# [What you will do]
The whole of the data must be transcribed exactly.

==============================

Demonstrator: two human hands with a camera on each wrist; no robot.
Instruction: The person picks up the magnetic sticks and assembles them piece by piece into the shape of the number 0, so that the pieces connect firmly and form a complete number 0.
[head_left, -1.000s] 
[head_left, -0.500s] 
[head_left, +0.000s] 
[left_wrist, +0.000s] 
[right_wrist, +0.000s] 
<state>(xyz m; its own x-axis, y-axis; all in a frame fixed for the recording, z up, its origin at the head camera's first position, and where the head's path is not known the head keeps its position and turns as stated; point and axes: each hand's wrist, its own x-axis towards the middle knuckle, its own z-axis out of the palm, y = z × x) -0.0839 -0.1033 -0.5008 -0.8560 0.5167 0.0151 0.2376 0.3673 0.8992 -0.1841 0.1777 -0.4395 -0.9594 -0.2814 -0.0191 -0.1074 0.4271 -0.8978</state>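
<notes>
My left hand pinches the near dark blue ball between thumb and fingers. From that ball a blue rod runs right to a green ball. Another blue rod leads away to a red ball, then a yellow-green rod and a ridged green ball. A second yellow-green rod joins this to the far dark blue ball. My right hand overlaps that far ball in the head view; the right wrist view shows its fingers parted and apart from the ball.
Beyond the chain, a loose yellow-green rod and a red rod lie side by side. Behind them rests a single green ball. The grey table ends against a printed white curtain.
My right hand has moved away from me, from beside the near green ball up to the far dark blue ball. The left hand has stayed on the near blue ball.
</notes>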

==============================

# [Task solution]
Demonstrator: two human hands with a camera on each wrist; no robot.
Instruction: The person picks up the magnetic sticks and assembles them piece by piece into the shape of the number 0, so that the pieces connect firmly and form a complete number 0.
[head_left, -1.000s] 
[head_left, -0.500s] 
[head_left, +0.000s] 
[left_wrist, +0.000s] 
[right_wrist, +0.000s] 
<state>(xyz m; its own x-axis, y-axis; all in a frame fixed for the recording, z up, its origin at the head camera's first position, and where the head's path is not known the head keeps its position and turns as stated; point and axes: each hand's wrist, its own x-axis towards the middle knuckle, its own z-axis out of the palm, y = z × x) -0.0839 -0.1033 -0.5008 -0.8560 0.5167 0.0151 0.2376 0.3673 0.8992 -0.1841 0.1777 -0.4395 -0.9594 -0.2814 -0.0191 -0.1074 0.4271 -0.8978</state>
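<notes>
My left hand pinches the near dark blue ball between thumb and fingers. From that ball a blue rod runs right to a green ball. Another blue rod leads away to a red ball, then a yellow-green rod and a ridged green ball. A second yellow-green rod joins this to the far dark blue ball. My right hand overlaps that far ball in the head view; the right wrist view shows its fingers parted and apart from the ball.
Beyond the chain, a loose yellow-green rod and a red rod lie side by side. Behind them rests a single green ball. The grey table ends against a printed white curtain.
My right hand has moved away from me, from beside the near green ball up to the far dark blue ball. The left hand has stayed on the near blue ball.
</notes>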

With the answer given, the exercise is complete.